The task:
In the listing below, repeat exactly every line from the first through the line containing "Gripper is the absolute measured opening", with nothing else.

Data section:
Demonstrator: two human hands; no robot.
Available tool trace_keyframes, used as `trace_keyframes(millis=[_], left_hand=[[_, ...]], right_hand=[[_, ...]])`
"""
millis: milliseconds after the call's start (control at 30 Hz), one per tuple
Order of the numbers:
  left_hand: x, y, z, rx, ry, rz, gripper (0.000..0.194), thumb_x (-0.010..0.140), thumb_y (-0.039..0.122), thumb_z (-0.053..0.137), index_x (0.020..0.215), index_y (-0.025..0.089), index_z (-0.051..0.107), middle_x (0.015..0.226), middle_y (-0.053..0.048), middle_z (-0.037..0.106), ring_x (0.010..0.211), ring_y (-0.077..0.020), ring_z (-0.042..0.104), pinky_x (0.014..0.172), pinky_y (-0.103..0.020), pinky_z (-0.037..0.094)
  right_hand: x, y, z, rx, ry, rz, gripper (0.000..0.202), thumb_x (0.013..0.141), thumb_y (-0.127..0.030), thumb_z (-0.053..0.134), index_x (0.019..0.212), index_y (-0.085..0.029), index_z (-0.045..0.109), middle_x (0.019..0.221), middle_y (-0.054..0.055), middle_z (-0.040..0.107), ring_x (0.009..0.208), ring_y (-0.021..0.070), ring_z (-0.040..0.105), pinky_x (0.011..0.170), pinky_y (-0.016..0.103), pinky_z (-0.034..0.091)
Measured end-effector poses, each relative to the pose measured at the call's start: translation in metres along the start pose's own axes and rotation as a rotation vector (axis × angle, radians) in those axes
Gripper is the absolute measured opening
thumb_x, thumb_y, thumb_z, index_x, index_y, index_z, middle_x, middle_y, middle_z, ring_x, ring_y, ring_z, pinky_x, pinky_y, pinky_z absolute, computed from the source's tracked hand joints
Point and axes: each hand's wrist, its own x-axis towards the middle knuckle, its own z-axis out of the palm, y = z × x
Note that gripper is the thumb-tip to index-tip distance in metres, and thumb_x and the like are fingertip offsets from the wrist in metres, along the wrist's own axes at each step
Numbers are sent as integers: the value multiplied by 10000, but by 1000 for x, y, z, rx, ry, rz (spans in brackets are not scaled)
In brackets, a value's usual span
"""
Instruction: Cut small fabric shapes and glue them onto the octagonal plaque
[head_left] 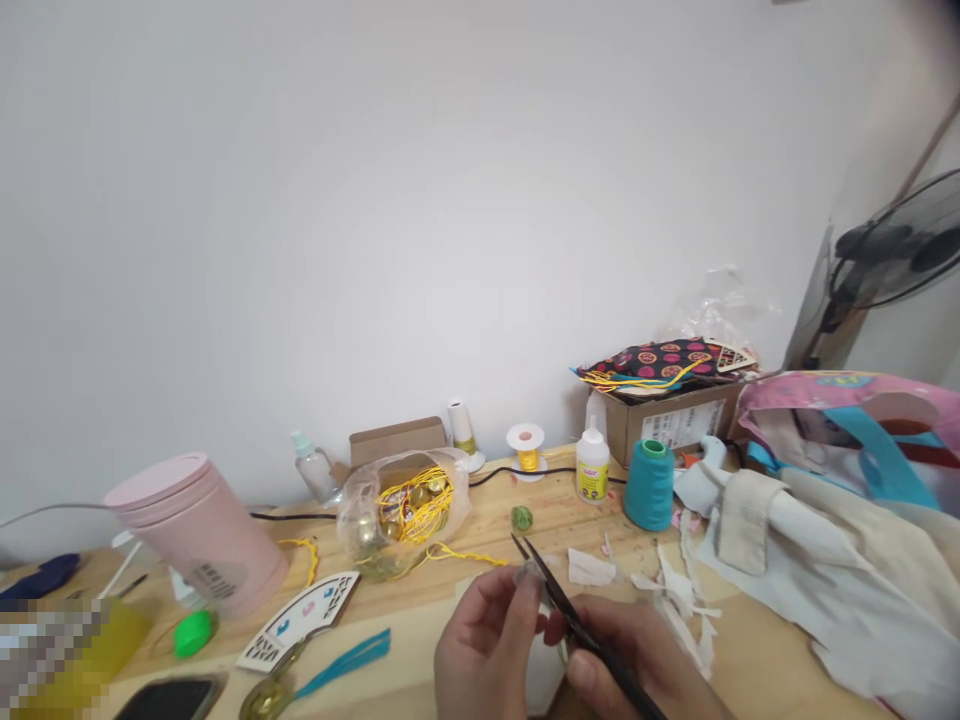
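Close to the table's front edge, my left hand (491, 640) pinches a small greyish-white scrap (529, 574) between thumb and fingers. My right hand (619, 650) is closed around long black tweezers (568, 612), whose two pointed tips stand slightly apart beside the scrap. Under the hands, a pale flat piece (543, 675) is partly hidden. Just beyond the fingertips lie a small green ball (522, 517) and a torn white fabric piece (591, 567).
Left are a pink canister (202, 530), a fan-shaped cutout (304, 618), a blue tassel (345, 662) and a bag of yellow cords (360, 500). Behind stand a glue bottle (592, 468), teal thread cone (650, 487) and cardboard box (667, 420). White cloth (862, 600) covers the right.
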Motion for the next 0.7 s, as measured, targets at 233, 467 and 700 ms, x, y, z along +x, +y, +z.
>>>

The answer:
Demonstrator: two human hands; no robot.
Available tool trace_keyframes, used as `trace_keyframes(millis=[_], left_hand=[[_, ...]], right_hand=[[_, ...]])`
"""
millis: milliseconds after the call's start (control at 30 Hz), one per tuple
Order of the numbers:
  left_hand: x, y, z, rx, ry, rz, gripper (0.000..0.194), thumb_x (-0.010..0.140), thumb_y (-0.039..0.122), thumb_z (-0.053..0.137), index_x (0.020..0.215), index_y (-0.025..0.089), index_z (-0.051..0.107), middle_x (0.015..0.226), middle_y (-0.053..0.048), middle_z (-0.037..0.106), ring_x (0.010..0.211), ring_y (-0.077..0.020), ring_z (-0.042..0.104), pinky_x (0.014..0.172), pinky_y (-0.103..0.020), pinky_z (-0.037..0.094)
  right_hand: x, y, z, rx, ry, rz, gripper (0.000..0.202), thumb_x (0.013..0.141), thumb_y (-0.127..0.030), thumb_z (-0.053..0.134), index_x (0.019..0.212), index_y (-0.085..0.029), index_z (-0.045..0.109), middle_x (0.019..0.221), middle_y (-0.054..0.055), middle_z (-0.040..0.107), ring_x (0.009..0.208), ring_y (-0.021..0.070), ring_z (-0.040..0.105), pinky_x (0.011..0.170), pinky_y (-0.016..0.103), pinky_z (-0.034..0.091)
Measured end-effector poses, each relative to the pose measured at the call's start: translation in metres along the start pose's own axes and rotation as a rotation vector (axis × angle, radians) in those axes
Gripper is the absolute measured opening

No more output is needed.